Assigned task: Reproduce each line from the first in the data through the line that contains "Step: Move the" exactly; give nothing else.

--- Records shown Enclosed Below ---

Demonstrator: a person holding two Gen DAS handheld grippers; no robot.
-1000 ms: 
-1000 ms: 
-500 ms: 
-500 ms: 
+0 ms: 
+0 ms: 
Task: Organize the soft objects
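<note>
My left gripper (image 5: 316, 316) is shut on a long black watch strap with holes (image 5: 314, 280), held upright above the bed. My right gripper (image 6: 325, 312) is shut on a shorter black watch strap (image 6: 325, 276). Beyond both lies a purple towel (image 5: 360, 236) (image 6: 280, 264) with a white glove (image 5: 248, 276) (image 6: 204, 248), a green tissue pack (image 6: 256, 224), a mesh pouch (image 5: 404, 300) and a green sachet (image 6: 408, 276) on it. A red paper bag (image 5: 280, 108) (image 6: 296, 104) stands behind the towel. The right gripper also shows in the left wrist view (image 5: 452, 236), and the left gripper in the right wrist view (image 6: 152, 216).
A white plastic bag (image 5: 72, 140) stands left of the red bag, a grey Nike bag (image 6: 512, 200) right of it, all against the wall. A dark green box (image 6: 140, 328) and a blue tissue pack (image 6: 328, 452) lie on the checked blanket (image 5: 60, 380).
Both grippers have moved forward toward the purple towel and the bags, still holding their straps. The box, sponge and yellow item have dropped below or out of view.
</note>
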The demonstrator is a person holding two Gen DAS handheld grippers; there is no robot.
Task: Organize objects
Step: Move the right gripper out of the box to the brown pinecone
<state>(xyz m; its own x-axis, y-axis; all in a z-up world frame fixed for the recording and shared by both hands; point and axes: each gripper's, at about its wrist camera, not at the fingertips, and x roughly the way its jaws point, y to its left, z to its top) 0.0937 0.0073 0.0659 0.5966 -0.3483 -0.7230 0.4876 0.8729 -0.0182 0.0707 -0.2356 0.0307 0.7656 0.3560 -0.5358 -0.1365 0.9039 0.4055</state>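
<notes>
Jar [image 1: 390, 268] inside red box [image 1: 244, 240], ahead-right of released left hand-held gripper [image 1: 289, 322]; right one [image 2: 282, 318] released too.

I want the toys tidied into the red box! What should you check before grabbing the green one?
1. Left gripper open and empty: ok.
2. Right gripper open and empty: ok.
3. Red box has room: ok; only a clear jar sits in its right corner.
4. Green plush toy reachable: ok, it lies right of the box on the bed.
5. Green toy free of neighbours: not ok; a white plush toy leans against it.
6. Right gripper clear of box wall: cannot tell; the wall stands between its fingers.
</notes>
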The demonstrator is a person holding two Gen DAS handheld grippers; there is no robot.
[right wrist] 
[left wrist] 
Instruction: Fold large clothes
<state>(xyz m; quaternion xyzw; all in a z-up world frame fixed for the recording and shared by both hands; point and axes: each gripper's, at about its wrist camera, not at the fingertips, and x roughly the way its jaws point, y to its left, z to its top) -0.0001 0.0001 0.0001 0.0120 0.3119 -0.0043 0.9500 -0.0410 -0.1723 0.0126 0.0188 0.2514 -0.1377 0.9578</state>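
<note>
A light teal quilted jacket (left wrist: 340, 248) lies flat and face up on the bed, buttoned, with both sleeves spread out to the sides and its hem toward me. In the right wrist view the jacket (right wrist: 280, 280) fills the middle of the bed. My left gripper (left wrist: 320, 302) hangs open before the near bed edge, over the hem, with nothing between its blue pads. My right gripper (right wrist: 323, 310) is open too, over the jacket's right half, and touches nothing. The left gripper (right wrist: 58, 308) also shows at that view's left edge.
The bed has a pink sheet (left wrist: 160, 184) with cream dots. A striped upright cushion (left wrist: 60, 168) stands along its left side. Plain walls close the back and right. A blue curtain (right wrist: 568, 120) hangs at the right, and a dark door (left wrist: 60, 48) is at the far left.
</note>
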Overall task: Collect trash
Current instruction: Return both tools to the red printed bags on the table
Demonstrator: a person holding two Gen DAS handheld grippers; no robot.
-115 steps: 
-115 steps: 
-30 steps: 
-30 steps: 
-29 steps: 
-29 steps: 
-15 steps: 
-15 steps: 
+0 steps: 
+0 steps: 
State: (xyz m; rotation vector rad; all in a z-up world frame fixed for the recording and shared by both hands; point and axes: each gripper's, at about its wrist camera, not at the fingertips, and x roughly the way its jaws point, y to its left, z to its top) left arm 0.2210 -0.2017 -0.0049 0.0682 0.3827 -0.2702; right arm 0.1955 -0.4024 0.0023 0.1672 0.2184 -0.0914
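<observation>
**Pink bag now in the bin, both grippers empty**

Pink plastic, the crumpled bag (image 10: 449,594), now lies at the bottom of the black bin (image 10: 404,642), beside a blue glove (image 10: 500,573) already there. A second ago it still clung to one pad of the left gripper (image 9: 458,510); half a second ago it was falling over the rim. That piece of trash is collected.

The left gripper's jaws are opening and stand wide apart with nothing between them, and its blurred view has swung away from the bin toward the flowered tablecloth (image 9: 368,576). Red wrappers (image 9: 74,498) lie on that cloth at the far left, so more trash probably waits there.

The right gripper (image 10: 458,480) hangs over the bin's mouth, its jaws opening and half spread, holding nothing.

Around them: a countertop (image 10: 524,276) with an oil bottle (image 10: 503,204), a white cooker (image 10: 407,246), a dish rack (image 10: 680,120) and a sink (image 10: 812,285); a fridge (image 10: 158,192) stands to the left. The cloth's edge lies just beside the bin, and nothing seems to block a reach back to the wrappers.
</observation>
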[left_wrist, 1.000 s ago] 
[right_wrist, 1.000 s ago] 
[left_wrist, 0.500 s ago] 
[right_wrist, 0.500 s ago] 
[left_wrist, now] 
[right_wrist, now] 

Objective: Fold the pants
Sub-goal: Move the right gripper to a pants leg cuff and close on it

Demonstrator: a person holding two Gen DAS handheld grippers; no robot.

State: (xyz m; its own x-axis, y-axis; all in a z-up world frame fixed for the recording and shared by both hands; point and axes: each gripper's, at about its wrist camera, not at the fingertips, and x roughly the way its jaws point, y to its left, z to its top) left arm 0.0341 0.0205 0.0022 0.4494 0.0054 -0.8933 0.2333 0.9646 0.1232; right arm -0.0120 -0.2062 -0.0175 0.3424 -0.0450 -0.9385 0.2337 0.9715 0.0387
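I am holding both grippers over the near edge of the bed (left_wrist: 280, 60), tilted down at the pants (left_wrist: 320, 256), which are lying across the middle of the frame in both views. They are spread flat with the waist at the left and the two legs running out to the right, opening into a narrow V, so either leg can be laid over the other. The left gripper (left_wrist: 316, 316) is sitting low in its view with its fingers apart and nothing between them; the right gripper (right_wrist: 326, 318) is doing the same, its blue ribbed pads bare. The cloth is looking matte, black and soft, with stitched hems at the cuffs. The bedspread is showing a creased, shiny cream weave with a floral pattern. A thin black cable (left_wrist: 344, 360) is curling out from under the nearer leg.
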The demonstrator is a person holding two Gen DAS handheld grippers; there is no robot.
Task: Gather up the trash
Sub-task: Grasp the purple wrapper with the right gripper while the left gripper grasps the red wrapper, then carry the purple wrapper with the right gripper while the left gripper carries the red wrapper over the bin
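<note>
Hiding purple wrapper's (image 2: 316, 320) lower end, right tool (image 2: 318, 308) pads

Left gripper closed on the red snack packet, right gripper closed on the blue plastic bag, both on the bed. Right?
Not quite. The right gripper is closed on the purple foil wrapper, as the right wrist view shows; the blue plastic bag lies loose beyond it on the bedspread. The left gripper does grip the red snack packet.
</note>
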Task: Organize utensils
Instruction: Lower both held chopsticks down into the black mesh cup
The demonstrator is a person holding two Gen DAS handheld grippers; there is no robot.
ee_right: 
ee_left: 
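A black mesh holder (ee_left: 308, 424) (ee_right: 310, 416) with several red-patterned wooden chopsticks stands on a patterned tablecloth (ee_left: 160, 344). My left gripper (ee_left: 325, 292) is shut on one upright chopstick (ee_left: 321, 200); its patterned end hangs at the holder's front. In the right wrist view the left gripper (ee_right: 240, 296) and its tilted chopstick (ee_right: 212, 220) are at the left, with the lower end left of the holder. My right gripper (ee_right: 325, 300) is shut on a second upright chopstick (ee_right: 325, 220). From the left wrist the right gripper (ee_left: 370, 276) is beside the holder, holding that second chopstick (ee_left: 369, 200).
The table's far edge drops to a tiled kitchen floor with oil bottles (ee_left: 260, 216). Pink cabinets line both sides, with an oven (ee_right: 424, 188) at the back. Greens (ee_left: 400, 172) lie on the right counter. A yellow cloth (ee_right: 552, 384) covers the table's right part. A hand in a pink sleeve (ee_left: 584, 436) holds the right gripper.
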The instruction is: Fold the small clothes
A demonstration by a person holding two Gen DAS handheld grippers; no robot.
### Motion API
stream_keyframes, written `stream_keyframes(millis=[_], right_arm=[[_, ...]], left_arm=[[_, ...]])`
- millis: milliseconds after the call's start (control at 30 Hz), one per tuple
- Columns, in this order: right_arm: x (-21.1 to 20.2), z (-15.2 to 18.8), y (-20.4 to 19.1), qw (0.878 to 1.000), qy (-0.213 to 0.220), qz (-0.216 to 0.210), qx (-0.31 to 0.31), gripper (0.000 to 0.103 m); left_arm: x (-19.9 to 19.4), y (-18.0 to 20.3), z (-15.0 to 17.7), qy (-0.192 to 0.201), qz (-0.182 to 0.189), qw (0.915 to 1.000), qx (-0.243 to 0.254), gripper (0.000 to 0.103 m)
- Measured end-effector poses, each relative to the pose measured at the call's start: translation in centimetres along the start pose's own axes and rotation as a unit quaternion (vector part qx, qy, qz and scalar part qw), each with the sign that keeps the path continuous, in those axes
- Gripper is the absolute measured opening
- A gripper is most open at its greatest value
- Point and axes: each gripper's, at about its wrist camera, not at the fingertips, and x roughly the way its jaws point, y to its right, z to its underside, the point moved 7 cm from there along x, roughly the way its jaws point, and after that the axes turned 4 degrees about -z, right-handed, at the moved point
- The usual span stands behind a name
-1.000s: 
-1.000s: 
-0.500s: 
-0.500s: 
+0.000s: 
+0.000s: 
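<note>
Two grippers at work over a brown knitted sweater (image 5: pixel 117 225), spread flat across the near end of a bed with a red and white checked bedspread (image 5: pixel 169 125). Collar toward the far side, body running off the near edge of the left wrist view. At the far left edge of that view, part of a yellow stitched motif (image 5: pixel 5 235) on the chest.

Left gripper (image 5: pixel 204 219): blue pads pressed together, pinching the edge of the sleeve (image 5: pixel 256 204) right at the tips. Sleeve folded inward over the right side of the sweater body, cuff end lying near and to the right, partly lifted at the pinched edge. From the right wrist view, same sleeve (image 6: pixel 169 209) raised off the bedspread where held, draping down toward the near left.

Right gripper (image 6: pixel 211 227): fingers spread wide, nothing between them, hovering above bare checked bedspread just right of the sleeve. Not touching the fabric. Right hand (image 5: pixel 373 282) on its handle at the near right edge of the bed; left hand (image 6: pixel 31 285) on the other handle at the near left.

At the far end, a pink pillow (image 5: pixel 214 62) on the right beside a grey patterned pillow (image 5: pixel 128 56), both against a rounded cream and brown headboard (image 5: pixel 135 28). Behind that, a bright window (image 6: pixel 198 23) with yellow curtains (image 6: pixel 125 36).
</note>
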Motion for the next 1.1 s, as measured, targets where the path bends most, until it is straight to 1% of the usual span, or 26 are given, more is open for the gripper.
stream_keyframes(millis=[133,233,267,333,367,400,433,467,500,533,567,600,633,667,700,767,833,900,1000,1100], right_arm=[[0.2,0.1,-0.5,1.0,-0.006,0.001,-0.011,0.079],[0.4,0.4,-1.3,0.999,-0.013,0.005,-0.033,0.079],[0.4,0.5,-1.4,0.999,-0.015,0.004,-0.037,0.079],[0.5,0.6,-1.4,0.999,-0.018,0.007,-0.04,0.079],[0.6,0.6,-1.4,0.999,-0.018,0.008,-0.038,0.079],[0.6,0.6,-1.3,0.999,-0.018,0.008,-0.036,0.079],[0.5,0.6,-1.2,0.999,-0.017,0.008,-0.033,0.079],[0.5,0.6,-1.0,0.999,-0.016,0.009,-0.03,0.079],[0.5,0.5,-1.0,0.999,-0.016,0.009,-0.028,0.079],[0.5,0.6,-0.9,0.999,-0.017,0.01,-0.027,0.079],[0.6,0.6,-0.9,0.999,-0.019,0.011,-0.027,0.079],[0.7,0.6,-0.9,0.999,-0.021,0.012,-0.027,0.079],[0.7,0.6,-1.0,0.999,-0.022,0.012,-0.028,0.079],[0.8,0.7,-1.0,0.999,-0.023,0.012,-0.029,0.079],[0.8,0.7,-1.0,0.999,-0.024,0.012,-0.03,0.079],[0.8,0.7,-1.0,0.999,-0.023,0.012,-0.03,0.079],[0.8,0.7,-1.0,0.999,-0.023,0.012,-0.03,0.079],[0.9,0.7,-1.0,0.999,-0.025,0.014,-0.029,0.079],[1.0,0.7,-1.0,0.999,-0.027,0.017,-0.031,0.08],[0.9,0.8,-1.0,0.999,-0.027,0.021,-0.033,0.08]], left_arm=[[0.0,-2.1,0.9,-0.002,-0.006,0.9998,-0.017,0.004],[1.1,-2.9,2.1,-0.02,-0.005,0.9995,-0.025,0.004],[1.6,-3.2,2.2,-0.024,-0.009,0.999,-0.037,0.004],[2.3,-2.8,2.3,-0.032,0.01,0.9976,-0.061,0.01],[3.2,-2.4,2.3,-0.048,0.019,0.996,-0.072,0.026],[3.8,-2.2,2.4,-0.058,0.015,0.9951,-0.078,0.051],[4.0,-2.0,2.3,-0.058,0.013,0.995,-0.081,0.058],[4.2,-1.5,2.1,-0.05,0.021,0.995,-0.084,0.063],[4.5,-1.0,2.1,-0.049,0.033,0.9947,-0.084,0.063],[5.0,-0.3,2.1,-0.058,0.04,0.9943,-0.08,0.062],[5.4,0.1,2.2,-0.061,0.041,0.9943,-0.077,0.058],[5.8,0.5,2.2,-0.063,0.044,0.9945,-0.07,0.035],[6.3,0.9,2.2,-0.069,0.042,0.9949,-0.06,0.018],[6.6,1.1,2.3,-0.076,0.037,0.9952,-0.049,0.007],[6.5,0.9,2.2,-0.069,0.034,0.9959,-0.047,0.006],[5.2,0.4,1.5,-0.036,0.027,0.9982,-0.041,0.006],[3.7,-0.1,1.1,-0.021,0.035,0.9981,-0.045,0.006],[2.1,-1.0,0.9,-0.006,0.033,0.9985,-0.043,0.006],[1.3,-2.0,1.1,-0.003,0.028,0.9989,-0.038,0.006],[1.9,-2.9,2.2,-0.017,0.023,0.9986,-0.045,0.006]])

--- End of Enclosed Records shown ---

Completed task:
Demonstrator: a person holding two Gen DAS handheld grippers; no robot.
-1000 ms: 
-1000 ms: 
-500 ms: 
-500 ms: 
+0 ms: 
+0 ms: 
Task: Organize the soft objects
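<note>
My left gripper (image 5: 316, 316) is shut on a long black watch strap with holes (image 5: 314, 280), held upright above the bed. My right gripper (image 6: 325, 312) is shut on a shorter black watch strap (image 6: 325, 276). Beyond both lies a purple towel (image 5: 360, 236) (image 6: 280, 264) with a white glove (image 5: 248, 276) (image 6: 204, 248), a green tissue pack (image 6: 256, 224), a mesh pouch (image 5: 404, 300) and a green sachet (image 6: 408, 276) on it. A red paper bag (image 5: 280, 108) (image 6: 296, 104) stands behind the towel. The right gripper also shows in the left wrist view (image 5: 452, 236), and the left gripper in the right wrist view (image 6: 152, 216).
A white plastic bag (image 5: 72, 140) stands left of the red bag, a grey Nike bag (image 6: 512, 200) right of it, all against the wall. A dark green box (image 6: 140, 328) and a blue tissue pack (image 6: 328, 452) lie on the checked blanket (image 5: 60, 380).
Both grippers have moved forward toward the purple towel and the bags, still holding their straps. The box, sponge and yellow item have dropped below or out of view.
</note>
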The demonstrator is a person holding two Gen DAS handheld grippers; there is no robot.
Task: Organize objects
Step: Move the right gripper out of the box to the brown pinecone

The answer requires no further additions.